All of the data must be output without alteration.

┌──

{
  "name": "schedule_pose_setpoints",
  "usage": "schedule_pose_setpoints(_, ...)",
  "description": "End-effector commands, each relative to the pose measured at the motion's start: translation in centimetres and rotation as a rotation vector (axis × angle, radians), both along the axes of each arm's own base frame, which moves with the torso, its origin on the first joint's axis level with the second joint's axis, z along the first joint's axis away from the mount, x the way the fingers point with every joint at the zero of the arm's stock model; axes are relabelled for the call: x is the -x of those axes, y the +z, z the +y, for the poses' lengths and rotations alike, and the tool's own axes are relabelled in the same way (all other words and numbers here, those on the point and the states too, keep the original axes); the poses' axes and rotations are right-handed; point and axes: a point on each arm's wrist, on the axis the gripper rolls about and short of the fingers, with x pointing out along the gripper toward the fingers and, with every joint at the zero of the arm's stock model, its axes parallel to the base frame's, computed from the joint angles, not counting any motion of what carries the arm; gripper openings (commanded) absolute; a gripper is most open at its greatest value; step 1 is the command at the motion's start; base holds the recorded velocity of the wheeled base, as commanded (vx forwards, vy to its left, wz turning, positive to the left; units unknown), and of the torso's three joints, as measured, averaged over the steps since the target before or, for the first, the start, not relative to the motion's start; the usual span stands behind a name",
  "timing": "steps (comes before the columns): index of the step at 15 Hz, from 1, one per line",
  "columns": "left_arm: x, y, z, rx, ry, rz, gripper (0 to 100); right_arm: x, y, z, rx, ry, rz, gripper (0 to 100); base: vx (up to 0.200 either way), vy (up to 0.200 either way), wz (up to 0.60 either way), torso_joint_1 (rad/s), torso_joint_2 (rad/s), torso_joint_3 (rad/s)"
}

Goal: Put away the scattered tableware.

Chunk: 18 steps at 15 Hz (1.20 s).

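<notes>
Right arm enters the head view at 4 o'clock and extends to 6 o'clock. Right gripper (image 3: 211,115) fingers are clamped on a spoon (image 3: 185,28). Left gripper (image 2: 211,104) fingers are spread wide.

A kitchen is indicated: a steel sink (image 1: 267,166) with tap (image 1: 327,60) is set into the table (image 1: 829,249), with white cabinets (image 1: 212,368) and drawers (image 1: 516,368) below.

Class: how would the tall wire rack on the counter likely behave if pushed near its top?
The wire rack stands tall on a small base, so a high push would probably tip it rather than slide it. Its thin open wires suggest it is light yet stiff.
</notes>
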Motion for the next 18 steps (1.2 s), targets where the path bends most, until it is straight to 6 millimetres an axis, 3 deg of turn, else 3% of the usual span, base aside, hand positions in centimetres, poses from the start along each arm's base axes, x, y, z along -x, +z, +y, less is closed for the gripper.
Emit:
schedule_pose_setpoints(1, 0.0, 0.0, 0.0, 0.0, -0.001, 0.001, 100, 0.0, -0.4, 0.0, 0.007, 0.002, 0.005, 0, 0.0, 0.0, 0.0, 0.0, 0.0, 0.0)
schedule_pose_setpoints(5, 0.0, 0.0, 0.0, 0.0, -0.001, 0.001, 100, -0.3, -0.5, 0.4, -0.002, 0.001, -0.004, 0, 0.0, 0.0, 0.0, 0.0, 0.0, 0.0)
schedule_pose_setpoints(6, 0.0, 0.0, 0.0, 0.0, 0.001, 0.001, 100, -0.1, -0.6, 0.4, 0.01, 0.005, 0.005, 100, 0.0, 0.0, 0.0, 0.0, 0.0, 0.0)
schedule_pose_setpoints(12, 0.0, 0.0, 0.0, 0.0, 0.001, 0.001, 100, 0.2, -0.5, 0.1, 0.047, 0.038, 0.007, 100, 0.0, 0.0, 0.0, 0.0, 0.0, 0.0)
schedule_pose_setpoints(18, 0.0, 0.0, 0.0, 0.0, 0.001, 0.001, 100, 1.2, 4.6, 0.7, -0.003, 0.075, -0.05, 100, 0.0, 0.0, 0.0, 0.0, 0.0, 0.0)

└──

◆ ANSWER TO THIS PROBLEM
{
  "name": "schedule_pose_setpoints",
  "usage": "schedule_pose_setpoints(_, ...)",
  "description": "End-effector commands, each relative to the pose measured at the motion's start: translation in centimetres and rotation as a rotation vector (axis × angle, radians), both along the axes of each arm's own base frame, which moves with the torso, its origin on the first joint's axis level with the second joint's axis, z along the first joint's axis away from the mount, x the way the fingers point with every joint at the zero of the arm's stock model; axes are relabelled for the call: x is the -x of those axes, y the +z, z the +y, for the poses' lengths and rotations alike, and the tool's own axes are relabelled in the same way (all other words and numbers here, those on the point and the states too, keep the original axes); the poses' axes and rotations are right-handed; point and axes: a point on each arm's wrist, on the axis the gripper rolls about and short of the fingers, with x pointing out along the gripper toward the fingers and, with every joint at the zero of the arm's stock model, its axes parallel to the base frame's, computed from the joint angles, not counting any motion of what carries the arm; gripper openings (commanded) absolute; a gripper is most open at its greatest value; step 1 is the command at the motion's start; base holds the recorded velocity of the wheeled base, as commanded (vx forwards, vy to its left, wz turning, positive to the left; units unknown), and of the torso's three joints, as measured, averaged over the steps since the target before or, for the first, the start, not relative to the motion's start; the usual span stands behind a name",
  "timing": "steps (comes before the columns): index of the step at 15 Hz, from 1, one per line",
  "columns": "left_arm: x, y, z, rx, ry, rz, gripper (0 to 100); right_arm: x, y, z, rx, ry, rz, gripper (0 to 100); base: vx (up to 0.200 either way), vy (up to 0.200 either way), wz (up to 0.60 either way), torso_joint_1 (rad/s), torso_joint_2 (rad/s), torso_joint_3 (rad/s)"
}

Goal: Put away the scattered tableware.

Chunk: 18 steps at 15 Hz (1.20 s).

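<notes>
Right arm enters the head view at 4 o'clock and extends to 6 o'clock. Right gripper (image 3: 211,115) fingers are clamped on a spoon (image 3: 185,28). Left gripper (image 2: 211,104) fingers are spread wide.

A kitchen is indicated: a steel sink (image 1: 267,166) with tap (image 1: 327,60) is set into the table (image 1: 829,249), with white cabinets (image 1: 212,368) and drawers (image 1: 516,368) below.

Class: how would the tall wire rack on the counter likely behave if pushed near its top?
The wire rack stands tall on a small base, so a high push would probably tip it rather than slide it. Its thin open wires suggest it is light yet stiff.
</notes>
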Motion for the next 18 steps (1.2 s), targets where the path bends most, until it is straight to 6 millimetres an axis, 3 deg of turn, else 3% of the usual span, base aside, hand positions in centimetres, poses from the start along each arm's base axes, x, y, z along -x, +z, +y, less is closed for the gripper.
Emit:
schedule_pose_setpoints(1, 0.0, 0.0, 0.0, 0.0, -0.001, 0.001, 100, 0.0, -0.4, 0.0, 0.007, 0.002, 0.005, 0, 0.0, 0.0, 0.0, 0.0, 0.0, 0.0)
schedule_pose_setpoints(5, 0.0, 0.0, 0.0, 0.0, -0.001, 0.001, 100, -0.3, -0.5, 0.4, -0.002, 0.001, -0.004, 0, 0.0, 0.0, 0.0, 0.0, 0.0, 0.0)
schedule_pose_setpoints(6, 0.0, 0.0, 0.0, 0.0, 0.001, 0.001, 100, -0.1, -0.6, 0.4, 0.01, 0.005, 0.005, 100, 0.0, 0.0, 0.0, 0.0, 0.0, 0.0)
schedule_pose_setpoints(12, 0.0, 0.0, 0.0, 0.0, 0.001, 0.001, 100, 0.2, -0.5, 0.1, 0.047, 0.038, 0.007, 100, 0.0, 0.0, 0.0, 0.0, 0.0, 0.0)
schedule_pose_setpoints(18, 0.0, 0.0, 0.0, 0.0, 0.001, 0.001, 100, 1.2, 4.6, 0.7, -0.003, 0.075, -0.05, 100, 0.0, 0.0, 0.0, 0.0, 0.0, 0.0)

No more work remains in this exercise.